The University of Calgary (U of C) is recognized for its outstanding research capabilities in biotechnology. Several research groups at U of C currently conduct investigations in areas ranging from diabetes research to cardiovascular disease, neuroscience, and gastro-intestinal disease. The U of C tech transfer office, UTI, has played a vital role in matching scientists with the right entrepreneurs and supporting the development of successful startup companies such as SemBioSys Inc. SemBioSys is the brainchild of U of C researcher Maurice Moloney, a professor in the department of biological sciences. "The U of C is a fairly entrepreneurial place, and the concept of incubating a spin-out like ours has been well supported by senior administration," says Moloney. SemBioSys is a molecular farming company focused on manufacturing of high-value recombinant protein products derived from plants. The founding technology was the result of work funded by the Natural Sciences and Engineering Research Council of Canada (NSERC) and the Alberta Agriculture Research Institute from 1990 to 1993. The company started in 1995 with one employee and a few contract workers, and it has since grown to a staff of 56, 35 of whom are involved directly in R&D. The company continues to collaborate with several of the university's top labs in medicine and biosciences. Moloney is the chief scientific officer; however, he still maintains ties with the U of C and even has a small group of researchers and graduate students there. "It is a good arrangement," says Moloney, "as there is still lots of fundamental science to be done: work that will provide the next generation of plant biotechnology, and even other new companies in western Canada."

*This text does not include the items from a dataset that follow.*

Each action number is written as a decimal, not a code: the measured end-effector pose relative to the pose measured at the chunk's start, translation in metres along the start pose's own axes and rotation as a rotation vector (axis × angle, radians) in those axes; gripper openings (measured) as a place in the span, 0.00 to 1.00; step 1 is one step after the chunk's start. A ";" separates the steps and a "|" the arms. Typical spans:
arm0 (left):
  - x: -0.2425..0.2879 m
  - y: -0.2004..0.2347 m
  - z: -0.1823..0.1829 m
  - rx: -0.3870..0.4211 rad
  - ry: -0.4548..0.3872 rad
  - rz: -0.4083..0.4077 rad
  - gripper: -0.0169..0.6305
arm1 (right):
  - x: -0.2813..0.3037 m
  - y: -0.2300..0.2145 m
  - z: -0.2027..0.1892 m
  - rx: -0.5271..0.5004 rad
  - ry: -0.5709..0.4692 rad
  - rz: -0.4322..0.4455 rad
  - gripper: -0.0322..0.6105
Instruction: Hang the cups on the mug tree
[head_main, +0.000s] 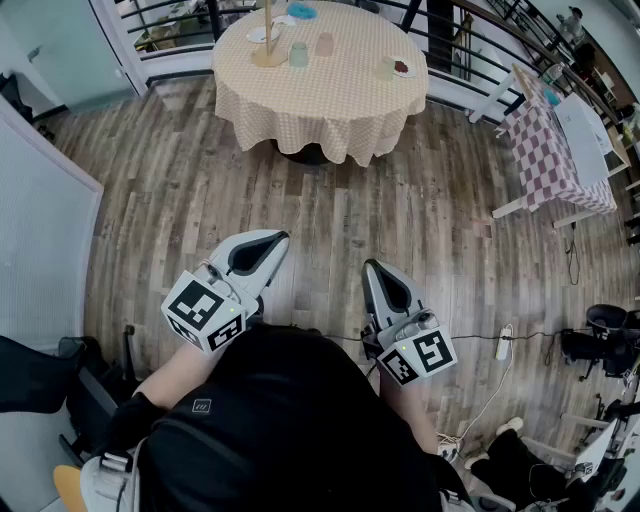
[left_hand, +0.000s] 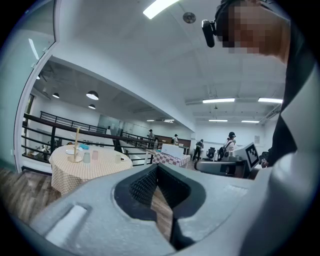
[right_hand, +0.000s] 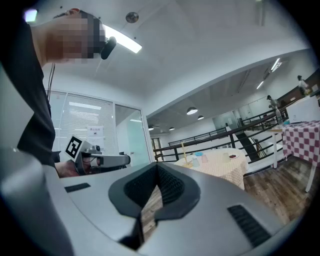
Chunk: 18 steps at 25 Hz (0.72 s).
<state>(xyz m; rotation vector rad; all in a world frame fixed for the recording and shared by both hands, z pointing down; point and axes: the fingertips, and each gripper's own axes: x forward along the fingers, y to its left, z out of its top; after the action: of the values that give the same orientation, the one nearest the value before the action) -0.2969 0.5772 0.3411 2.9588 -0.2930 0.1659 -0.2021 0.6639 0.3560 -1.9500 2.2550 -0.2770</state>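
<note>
A wooden mug tree (head_main: 268, 40) stands on the round table with a checkered cloth (head_main: 330, 110), far ahead across the wood floor. Near it stand a green cup (head_main: 299, 54), a pink cup (head_main: 325, 44) and a pale cup (head_main: 386, 68). My left gripper (head_main: 276, 241) and right gripper (head_main: 371, 269) are held close to the person's body, far from the table, both shut with nothing between the jaws. The left gripper view shows the shut left gripper (left_hand: 157, 168) and the distant mug tree (left_hand: 76, 148). In the right gripper view, the shut right gripper (right_hand: 157, 167) points toward the mug tree (right_hand: 184, 153).
A black railing (head_main: 480, 45) runs behind the round table. A second table with a red checkered cloth (head_main: 555, 150) stands at the right. A white partition (head_main: 40, 250) borders the left. Cables and a power strip (head_main: 505, 342) lie on the floor at right. People stand far off (left_hand: 230, 145).
</note>
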 end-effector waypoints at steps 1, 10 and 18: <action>0.002 -0.004 -0.001 0.002 -0.003 0.003 0.04 | -0.005 -0.001 -0.001 -0.001 0.005 0.003 0.07; 0.016 -0.030 -0.011 0.010 -0.015 0.052 0.04 | -0.042 -0.005 -0.004 -0.086 0.030 0.055 0.07; 0.032 -0.020 -0.017 0.001 0.007 0.080 0.04 | -0.029 -0.030 -0.005 -0.016 0.027 0.079 0.07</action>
<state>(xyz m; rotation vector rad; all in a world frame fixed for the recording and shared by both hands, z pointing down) -0.2629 0.5933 0.3589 2.9489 -0.4108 0.1866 -0.1707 0.6882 0.3676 -1.8707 2.3519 -0.2785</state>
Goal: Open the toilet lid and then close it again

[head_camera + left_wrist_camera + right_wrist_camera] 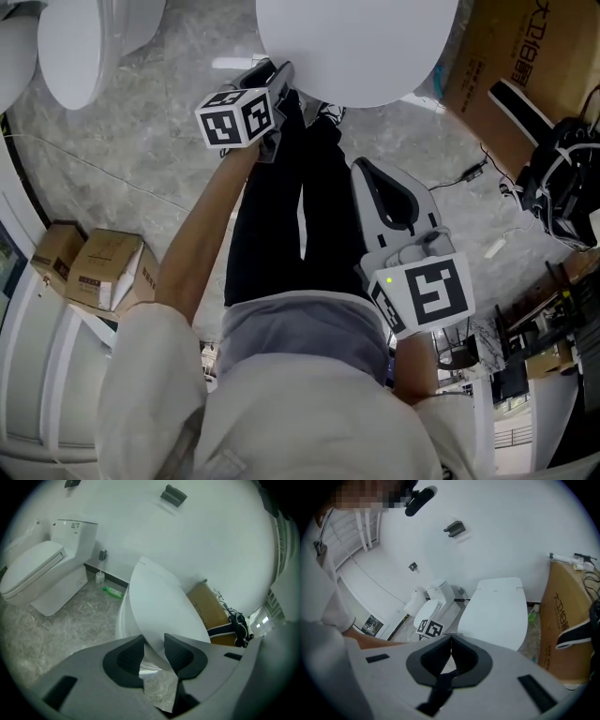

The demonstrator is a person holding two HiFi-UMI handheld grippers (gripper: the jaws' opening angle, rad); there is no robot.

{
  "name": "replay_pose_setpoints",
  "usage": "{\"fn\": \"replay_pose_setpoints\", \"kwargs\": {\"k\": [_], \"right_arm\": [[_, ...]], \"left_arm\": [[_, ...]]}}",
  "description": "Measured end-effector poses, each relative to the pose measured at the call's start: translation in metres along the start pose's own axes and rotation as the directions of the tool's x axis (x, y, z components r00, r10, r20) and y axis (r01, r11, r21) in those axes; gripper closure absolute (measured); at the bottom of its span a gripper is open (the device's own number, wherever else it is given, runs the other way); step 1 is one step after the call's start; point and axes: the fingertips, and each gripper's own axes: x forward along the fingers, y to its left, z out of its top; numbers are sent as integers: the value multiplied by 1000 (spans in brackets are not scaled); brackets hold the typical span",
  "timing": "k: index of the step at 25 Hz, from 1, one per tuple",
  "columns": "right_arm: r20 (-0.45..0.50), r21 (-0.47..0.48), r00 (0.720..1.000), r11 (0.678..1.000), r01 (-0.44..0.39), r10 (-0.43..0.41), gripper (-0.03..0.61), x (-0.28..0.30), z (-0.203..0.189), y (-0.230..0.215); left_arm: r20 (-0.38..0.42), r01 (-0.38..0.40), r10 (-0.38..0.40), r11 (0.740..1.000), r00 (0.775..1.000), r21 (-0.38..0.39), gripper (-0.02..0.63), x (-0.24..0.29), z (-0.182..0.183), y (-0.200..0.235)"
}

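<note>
Lifting looked to be the step in hand: the white oval plastic toilet lid (157,602) stood tilted partway up off its bowl, at 12 o'clock in the head view. The opening half of the task seemed under way and the closing half not yet begun. The next move would call for carrying the lid's front edge up and back in an arc about the hinge until it leaned past upright, without letting the thin rim slip out of the grip. The left tongs (153,649) were moderately apart, their dark pads clamped on the lid's front rim, at 11 o'clock in the head view. The right tongs (450,644) were closed pad to pad on nothing, held at 4 o'clock in that view, well apart from the lid.
</note>
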Motion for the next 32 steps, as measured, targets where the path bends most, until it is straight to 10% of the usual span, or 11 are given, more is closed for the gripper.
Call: {"fn": "replay_pose_setpoints", "kwargs": {"k": [32], "right_arm": [[76,-102,997,995,1,7,568,-52,65,42]], "left_arm": [[43,24,-23,1000,999,-19,485,-56,63,-49]]}}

Moloney claims that there is a great deal of solidarity in the small biotech community and that recent provincial government initiatives will go a long way toward helping build the industry in Alberta. From his own personal standpoint, Moloney is committed to demonstrating that the high-quality graduates Canada produces can help make the biotech industry in Canada as competitive as the more traditional centers, such as the Bay Area and Massachusetts, even if on a smaller scale.
Osinchuk adds that some of biotechnology's greatest opportunities for graduates lie in the convergence of industries. "Alberta's great strengths in energy, agriculture, health, and information technology translate into significant opportunities for emerging areas of biotechnology," says Osinchuk. "So the career potential for people from science, medicine, engineering, computing science, and agriculture is tremendous."